__Required action__
Copy each line below that includes "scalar".

__Information given__

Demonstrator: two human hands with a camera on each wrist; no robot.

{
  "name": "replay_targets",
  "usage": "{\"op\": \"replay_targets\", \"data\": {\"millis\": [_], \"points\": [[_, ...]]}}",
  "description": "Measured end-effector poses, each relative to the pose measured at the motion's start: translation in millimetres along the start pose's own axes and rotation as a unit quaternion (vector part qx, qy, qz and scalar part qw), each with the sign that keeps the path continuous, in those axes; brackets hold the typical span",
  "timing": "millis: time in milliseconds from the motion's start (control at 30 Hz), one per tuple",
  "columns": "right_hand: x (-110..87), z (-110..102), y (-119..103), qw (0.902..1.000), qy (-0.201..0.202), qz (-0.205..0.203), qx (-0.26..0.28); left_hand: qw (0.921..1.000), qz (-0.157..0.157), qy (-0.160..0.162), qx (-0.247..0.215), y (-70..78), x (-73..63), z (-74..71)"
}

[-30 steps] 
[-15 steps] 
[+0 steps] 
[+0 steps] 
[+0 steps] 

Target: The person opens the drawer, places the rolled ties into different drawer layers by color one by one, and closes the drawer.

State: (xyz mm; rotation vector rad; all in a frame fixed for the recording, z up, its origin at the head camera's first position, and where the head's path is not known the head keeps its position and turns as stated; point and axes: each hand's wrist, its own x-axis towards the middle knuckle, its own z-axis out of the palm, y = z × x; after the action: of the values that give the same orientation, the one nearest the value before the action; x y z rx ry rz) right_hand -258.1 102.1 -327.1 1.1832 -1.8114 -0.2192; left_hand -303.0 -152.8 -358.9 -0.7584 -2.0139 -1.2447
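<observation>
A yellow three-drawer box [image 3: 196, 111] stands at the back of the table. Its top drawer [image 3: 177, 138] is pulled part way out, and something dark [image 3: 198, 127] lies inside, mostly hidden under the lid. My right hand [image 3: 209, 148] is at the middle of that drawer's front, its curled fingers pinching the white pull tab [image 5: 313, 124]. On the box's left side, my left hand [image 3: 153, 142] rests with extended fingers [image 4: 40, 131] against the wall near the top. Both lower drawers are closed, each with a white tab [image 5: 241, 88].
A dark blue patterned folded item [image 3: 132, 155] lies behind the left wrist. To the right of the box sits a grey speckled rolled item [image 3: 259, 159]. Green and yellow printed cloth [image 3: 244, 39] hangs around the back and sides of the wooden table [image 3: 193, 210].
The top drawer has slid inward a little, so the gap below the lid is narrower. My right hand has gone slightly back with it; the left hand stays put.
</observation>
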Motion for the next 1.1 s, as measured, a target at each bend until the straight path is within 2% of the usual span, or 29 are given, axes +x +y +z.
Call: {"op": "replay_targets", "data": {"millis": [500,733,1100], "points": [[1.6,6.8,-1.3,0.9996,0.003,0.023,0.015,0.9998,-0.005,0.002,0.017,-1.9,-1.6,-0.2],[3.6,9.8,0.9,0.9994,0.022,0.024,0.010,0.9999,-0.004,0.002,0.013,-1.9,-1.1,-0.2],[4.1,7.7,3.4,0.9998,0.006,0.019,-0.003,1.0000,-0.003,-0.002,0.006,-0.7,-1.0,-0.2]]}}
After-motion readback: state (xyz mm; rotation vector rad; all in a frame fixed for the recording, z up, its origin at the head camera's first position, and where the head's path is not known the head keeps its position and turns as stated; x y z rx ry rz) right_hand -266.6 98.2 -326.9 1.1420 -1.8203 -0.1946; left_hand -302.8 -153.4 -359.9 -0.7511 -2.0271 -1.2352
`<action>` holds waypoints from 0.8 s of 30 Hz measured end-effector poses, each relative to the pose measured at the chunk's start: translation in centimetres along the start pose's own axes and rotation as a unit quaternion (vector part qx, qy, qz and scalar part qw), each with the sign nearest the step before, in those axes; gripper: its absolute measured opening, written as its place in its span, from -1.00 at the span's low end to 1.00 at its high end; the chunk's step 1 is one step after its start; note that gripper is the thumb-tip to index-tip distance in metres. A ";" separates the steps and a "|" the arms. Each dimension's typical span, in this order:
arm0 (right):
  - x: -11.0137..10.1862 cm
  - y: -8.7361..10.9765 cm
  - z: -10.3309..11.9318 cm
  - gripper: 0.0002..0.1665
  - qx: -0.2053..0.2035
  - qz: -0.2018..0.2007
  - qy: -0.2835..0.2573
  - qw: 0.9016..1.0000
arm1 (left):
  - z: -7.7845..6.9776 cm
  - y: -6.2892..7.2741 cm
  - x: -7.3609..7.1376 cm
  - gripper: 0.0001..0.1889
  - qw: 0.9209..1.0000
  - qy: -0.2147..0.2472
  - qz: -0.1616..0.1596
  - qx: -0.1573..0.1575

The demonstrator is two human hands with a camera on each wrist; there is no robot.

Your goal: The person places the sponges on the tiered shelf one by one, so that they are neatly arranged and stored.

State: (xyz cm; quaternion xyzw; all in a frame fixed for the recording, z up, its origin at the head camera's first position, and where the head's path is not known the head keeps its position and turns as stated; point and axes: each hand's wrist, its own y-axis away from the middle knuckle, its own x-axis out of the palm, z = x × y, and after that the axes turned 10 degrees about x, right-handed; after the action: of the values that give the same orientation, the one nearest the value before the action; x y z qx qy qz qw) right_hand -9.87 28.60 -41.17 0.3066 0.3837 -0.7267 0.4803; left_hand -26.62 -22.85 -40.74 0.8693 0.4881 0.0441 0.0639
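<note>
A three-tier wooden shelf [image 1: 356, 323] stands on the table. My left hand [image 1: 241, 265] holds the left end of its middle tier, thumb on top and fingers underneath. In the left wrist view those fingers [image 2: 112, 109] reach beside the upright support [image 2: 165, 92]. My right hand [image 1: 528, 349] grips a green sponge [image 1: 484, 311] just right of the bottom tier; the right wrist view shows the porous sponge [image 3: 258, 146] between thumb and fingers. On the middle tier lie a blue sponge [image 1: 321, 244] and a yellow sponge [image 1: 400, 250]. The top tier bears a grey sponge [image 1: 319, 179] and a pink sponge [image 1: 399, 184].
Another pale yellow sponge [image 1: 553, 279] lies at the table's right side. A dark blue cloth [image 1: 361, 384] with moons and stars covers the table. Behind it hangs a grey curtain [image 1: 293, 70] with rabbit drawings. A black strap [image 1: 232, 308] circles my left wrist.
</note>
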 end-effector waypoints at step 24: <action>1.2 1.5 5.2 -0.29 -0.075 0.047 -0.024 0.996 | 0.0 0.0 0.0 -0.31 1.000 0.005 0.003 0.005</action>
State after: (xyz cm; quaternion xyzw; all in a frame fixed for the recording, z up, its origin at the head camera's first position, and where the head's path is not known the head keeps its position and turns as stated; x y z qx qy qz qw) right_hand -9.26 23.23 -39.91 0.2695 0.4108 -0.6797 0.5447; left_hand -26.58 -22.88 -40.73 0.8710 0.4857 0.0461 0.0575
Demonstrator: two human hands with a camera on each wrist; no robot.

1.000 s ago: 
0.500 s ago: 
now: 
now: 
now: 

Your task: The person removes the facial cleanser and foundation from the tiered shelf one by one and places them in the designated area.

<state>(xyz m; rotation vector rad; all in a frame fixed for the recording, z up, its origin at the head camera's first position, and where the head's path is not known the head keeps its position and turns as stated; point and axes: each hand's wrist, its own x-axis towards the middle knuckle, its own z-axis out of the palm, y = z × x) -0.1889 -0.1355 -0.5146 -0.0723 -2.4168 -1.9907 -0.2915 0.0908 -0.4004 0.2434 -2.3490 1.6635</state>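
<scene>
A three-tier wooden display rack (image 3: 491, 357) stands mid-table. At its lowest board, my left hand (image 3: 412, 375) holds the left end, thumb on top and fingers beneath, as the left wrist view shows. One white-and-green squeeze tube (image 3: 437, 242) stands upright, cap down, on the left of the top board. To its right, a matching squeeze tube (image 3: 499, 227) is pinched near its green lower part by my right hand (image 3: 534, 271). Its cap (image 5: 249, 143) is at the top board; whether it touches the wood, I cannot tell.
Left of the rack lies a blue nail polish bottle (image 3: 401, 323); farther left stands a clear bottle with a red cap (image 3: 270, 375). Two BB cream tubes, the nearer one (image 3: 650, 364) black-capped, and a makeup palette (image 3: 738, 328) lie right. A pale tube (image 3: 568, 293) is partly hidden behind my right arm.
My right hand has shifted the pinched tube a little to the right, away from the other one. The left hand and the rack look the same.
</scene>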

__Final answer__
  "description": "Measured end-effector poses, each relative to the pose measured at the motion's start: translation in millimetres along the start pose's own axes and rotation as a unit quaternion (vector part qx, qy, qz and scalar part qw), each with the sign that keeps the path continuous, in those axes; brackets hold the typical span",
`<action>` holds waypoints from 0.8 s of 30 Hz measured end-effector poses, each relative to the pose measured at the chunk's start: translation in centimetres along the start pose's own axes and rotation as a unit quaternion (vector part qx, qy, qz and scalar part qw), each with the sign nearest the step before, in those axes; gripper: its absolute measured opening, written as its place in its span, from -1.00 at the span's low end to 1.00 at its high end; the chunk's step 1 is one step after its start; note that gripper is the thumb-tip to index-tip distance in metres. A ";" separates the steps and a "|" the arms. Each dimension's typical span, in this order:

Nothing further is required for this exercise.